El Gobierno insistió en este punto para no darle a la guerrilla un espacio que le permitiera reestructurarse y mejorar su capacidad de ataque. Así las partes buscan intensificar sus acciones militares, produciéndose hechos tan dolorosos como la muerte de 15 soldados en Arauca. A la vez el Gobierno anuncia la intensificación del fuego hasta la firma del acuerdo. Aunque la lógica es perversa y sangrienta, desde el punto de vista estratégico tiene atroz sentido. El presidente, al tiempo que anunciaba la escalada bélica, ratificaba que las conversaciones en La Habana continuarían a pesar de estos hechos. Por dolorosos que sean estas acciones, es el costo de no pactar un cese bilateral.
Cuando las Farc aceptan iniciar negociaciones con el Gobierno, posiblemente sus razones, entre otras, fueron esas.
No existe posibilidad de la toma del poder por vía armada, como lo ha reiterado Fidel Castro, en el siglo XXI la guerrilla latinoamericana no tiene espacio político. La ofensiva del Ejército le limita sus acciones militares. Reconocer el repudio de la opinión a la guerrilla por financiarse a través del secuestro de no combatientes, práctica que recientemente las Farc han abandonado, con la extorsión y con distintas formas de captar ingreso de cultivos ilícitos. Las insistentes voces de los partidos democráticos y de izquierda que reiteran que el accionar de las armas impiden la consolidación de movimientos de oposición. La evidencia en América Latina de la posibilidad, a través de procesos electorales, de llevar a cabo políticas de distribución de ingreso, y reducción sustancial de los niveles de miseria. Lo que sí parece claro es que no iniciaron negociaciones para terminar en la cárcel.
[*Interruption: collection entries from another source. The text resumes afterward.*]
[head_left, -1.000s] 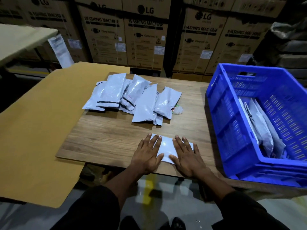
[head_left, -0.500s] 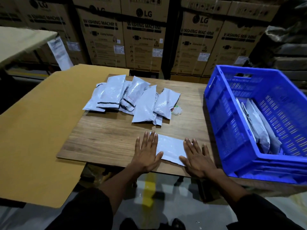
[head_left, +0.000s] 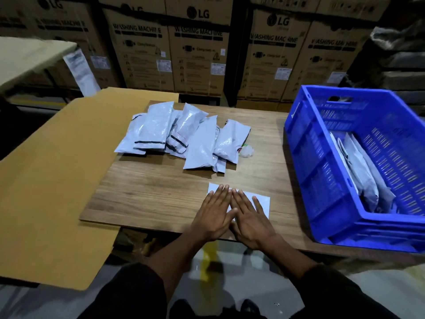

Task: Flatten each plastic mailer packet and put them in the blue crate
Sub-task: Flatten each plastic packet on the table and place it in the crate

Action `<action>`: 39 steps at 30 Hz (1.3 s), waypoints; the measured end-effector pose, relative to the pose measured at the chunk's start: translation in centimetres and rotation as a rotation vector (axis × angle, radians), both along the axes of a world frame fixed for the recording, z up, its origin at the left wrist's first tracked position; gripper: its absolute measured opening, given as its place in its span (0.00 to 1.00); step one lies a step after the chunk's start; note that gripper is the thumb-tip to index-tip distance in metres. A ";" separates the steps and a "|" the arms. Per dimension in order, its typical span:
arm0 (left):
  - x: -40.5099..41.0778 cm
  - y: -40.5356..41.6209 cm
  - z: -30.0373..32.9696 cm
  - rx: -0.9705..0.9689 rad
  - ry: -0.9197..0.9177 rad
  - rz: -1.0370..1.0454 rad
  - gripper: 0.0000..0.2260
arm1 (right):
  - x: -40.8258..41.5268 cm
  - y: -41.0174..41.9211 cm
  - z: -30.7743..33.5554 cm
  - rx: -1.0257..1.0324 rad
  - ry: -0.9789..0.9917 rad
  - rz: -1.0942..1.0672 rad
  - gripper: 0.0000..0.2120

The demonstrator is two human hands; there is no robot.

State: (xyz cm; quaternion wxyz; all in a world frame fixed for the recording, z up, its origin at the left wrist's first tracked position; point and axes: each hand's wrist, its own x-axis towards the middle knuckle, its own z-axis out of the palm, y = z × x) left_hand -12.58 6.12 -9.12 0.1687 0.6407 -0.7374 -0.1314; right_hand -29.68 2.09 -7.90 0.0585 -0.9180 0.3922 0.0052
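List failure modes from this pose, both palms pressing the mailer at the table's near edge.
1. The flat packet lies close to the near edge of the wooden table; a pull toward the body under the left hand and right hand could slide it off.
2. The blue crate has a tall near wall; a low carry might catch it.
3. The loose pile of mailers overlaps, so grabbing one may drag others.

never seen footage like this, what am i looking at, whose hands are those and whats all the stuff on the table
No machine here: a person wears a camera on the head, so you look down at their own arms. The left hand and right hand lie flat, side by side, pressing a white mailer packet onto the wooden table. Nothing is gripped. Behind it lies a pile of grey packets waiting. On the right stands a blue crate with some packets already inside.
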 end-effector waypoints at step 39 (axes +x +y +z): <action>4.4 0.1 -0.7 0.013 -0.263 0.002 0.30 | -3.4 -2.6 2.6 0.110 0.180 -0.073 0.32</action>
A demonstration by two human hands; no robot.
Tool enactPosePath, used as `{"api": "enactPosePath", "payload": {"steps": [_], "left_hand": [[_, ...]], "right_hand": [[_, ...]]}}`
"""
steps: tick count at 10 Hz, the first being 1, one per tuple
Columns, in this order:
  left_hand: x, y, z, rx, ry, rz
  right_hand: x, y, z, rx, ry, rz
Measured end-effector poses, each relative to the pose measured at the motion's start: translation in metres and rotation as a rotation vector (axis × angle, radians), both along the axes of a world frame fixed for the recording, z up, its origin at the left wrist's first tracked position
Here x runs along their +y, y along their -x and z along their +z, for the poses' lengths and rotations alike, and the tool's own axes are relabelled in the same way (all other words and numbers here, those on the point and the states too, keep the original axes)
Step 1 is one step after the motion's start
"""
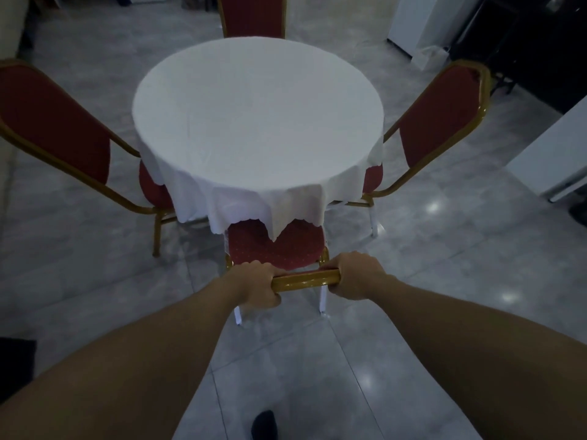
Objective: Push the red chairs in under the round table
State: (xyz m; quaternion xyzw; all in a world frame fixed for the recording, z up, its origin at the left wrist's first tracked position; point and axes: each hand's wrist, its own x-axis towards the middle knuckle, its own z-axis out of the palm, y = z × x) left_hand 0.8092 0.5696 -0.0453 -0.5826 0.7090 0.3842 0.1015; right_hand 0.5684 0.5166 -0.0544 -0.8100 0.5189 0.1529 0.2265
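Observation:
A round table (257,122) under a white cloth stands in the middle of the room. The near red chair (273,246) has its seat partly under the hanging cloth. My left hand (257,285) and my right hand (357,276) both grip the gold top rail (305,280) of its backrest. A left red chair (54,122) and a right red chair (441,115) stand with their seats tucked under the table edge. A far red chair (253,15) stands behind the table.
Grey glossy floor tiles (444,281) surround the table. White cabinets or panels (546,157) stand at the right, and dark furniture (540,52) fills the far right corner. My dark shoe (264,425) shows at the bottom edge.

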Motion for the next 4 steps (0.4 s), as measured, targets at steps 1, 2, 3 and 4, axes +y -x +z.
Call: {"api": "enactPosePath", "payload": {"steps": [1,2,3,4], "left_hand": [[-0.001,0.002,0.008,0.02,-0.102,0.038],[-0.001,0.004,0.012,0.036,-0.129,0.124],[0.003,0.005,0.028,0.032,-0.105,0.236],[0.006,0.01,0.054,-0.006,-0.02,0.341]], "right_hand": [[-0.005,0.004,0.009,-0.058,-0.113,0.019],[-0.014,0.007,0.023,-0.124,-0.22,0.055],[-0.027,0.003,0.043,-0.114,-0.212,0.128],[-0.046,-0.011,0.068,-0.135,-0.171,0.161]]}}
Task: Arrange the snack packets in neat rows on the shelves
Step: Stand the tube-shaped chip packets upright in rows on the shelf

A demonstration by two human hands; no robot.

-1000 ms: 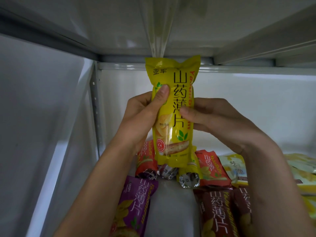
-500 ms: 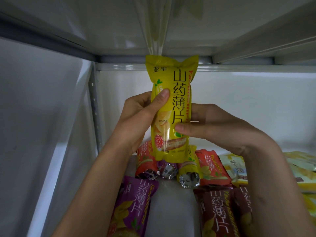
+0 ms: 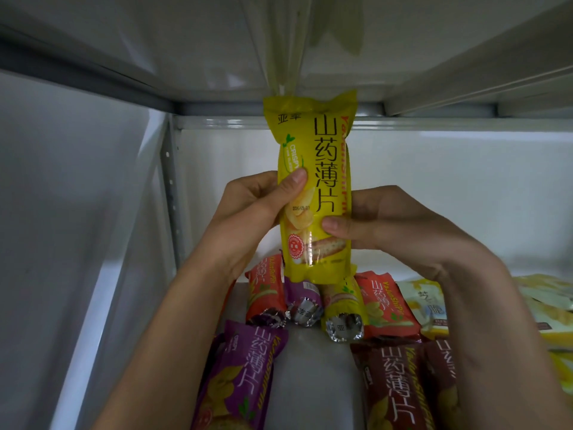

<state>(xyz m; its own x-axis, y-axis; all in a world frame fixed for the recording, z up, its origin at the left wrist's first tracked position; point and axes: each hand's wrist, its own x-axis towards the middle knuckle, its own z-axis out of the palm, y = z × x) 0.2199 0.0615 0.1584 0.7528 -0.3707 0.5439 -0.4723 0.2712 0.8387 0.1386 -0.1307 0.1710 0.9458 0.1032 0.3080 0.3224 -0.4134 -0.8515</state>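
While both hands hold the yellow packet (image 3: 316,187) upright, packets (image 3: 384,305) crowd below.

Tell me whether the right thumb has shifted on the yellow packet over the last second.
Yes. The right hand's thumb has slid down the yellow packet, from beside the printed characters to just above the red seal.

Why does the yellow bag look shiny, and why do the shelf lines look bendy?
In the head view, light glares off the glossy yellow snack packet, held by the left hand and right hand; the wide-angle lens bows the shelf frame near the edges; the shelf's left side lies in shadow.
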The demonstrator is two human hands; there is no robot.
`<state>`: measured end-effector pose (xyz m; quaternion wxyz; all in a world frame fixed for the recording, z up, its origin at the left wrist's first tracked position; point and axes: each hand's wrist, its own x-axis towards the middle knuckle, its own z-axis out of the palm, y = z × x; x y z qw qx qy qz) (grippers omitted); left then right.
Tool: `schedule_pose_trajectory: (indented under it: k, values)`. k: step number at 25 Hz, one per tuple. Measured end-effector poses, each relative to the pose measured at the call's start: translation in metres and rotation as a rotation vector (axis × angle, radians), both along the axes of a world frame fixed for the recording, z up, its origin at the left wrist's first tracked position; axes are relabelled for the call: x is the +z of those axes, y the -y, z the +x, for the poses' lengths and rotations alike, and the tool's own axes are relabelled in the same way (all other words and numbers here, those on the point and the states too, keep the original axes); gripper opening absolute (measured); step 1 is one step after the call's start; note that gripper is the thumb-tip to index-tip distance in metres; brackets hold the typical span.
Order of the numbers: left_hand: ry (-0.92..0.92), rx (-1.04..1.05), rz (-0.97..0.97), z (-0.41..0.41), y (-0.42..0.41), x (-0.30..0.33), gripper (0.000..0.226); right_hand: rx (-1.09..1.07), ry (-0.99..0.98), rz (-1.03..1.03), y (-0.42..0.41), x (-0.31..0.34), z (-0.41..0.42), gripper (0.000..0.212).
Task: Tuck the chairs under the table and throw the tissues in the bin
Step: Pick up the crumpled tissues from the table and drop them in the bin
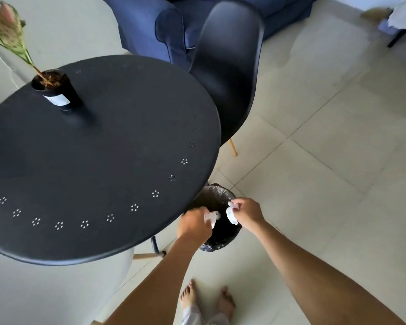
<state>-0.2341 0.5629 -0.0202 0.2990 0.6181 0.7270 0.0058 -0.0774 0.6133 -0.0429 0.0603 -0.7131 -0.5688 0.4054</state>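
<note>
We are holding both hands over the bin beside the desk: left grip pinching one tissue, right grip pinching another tissue.

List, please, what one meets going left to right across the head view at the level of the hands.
Table → left hand → left tissue → right tissue → right hand → bare floor. Both hands hold their tissues over the bin.
</note>
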Motion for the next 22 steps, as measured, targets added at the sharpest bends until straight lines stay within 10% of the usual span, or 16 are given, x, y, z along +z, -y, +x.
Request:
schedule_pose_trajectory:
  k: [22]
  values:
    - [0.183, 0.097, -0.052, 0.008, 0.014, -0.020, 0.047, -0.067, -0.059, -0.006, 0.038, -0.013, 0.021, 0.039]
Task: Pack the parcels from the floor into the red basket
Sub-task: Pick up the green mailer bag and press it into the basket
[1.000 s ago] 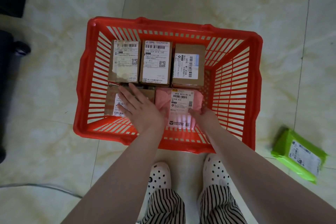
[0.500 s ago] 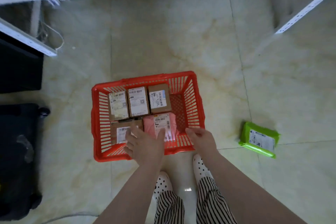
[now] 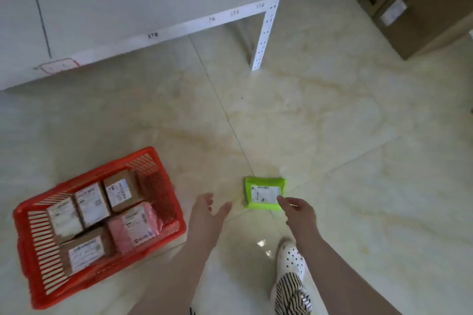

El origen de las Farc fue político, y aún hoy parte de sus dirigentes tiene más tendencia política que militar. La degradación del conflicto en 50 años hace que se recuerden más sus acciones de terror contra la población no combatiente y la violación de los derechos humanos. Si se quiere la paz habrá que buscar penas alternativas a la privación de la libertad. La participación en política de guerrilleros que hagan dejación de las armas no puede tener muchas restricciones. Ante la realidad de los compromisos con la Corte Penal Internacional, ésta también prioriza. Así lo declaró uno de sus jueces; aún en el caso de crímenes de lesa humanidad, si hay un proceso de paz exitoso la Corte se concentra más en perseguir autores de crímenes atroces en zonas de guerra. Las Farc tampoco iniciaron negociaciones para que sus jefes sean extraditados. Es positivo el interés de las partes de involucrar al gobierno de EE.UU. para que no le ponga palos en la rueda al proceso; hasta ahora esta estrategia está funcionando. Las negociaciones se desarrollan con una guerrilla que no es triunfante, pero tampoco está derrotada en el campo militar.
Muy mala la política del Gobierno de descalificar la protesta social con el argumento de que es política. Las movilizaciones sociales son por naturaleza políticas. La acusación al senador Jorge Enrique Robledo es desafortunada, tiene tufillo de retaliación por sus debates inteligentes, documentados y valerosos. No se puede volver a las épocas en que el Gobierno les colgaba una lápida a sus opositores.